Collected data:
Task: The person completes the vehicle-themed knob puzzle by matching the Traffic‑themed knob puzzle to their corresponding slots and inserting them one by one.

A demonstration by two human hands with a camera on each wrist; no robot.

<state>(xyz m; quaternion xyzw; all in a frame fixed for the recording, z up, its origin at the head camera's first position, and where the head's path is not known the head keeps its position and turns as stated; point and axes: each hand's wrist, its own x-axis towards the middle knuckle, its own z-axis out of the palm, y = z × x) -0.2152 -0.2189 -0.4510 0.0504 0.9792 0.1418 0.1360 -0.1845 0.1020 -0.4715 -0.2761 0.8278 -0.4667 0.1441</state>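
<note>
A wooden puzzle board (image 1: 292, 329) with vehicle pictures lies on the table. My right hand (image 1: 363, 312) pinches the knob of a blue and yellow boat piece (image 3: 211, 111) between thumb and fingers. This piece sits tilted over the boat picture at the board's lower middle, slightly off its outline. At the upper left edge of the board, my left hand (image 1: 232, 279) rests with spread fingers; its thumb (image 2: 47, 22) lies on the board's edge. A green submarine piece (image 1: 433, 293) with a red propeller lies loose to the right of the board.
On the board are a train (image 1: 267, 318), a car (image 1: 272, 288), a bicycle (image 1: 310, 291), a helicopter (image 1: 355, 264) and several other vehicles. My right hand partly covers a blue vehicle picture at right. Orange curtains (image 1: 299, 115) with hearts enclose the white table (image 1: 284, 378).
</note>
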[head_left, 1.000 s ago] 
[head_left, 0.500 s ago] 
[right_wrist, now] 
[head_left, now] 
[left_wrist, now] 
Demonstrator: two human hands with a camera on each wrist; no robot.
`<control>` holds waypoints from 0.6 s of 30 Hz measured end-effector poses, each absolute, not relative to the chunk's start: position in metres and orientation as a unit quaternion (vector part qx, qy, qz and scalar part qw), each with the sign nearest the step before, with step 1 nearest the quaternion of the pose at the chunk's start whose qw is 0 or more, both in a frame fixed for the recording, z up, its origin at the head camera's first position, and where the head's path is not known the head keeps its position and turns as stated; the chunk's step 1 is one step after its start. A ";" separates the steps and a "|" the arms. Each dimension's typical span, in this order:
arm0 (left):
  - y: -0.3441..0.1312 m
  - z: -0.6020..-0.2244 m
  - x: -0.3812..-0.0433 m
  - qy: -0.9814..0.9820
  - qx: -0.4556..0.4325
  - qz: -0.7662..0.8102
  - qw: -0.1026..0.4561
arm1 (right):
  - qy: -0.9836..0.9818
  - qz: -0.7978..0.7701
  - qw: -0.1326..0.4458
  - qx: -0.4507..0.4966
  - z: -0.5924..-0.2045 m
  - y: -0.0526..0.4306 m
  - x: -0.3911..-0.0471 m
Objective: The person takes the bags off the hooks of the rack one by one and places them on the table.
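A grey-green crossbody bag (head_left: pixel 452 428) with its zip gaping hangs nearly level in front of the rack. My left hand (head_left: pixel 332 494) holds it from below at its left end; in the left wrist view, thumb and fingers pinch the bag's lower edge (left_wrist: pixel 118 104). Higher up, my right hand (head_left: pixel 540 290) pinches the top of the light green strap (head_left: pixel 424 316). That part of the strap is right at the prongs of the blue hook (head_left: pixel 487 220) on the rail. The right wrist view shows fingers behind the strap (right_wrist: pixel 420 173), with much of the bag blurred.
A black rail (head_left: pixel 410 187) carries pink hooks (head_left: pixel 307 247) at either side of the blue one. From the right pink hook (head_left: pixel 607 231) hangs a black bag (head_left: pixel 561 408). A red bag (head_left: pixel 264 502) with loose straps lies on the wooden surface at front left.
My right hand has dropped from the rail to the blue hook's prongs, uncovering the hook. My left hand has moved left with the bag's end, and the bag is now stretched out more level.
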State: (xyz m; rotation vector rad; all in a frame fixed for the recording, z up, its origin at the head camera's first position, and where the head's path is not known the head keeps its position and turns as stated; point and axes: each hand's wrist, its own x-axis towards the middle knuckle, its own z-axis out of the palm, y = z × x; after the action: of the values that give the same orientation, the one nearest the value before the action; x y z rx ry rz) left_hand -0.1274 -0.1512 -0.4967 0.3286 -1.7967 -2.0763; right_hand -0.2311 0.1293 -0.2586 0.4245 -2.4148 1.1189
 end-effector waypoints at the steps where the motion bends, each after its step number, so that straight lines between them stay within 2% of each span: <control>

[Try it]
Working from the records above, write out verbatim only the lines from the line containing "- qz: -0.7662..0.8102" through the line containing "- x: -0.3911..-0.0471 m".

[Final answer]
  - qz: -0.7662..0.8102
  - qw: -0.1026..0.4561
arm1 (right):
  - qy: -0.9836..0.9818
  - qz: -0.7978..0.7701
  - qw: -0.1326..0.4458
  - qx: -0.4507..0.4966
  - z: -0.5924..-0.2045 m
  - y: -0.0526..0.4306 m
  - x: -0.3911..-0.0471 m

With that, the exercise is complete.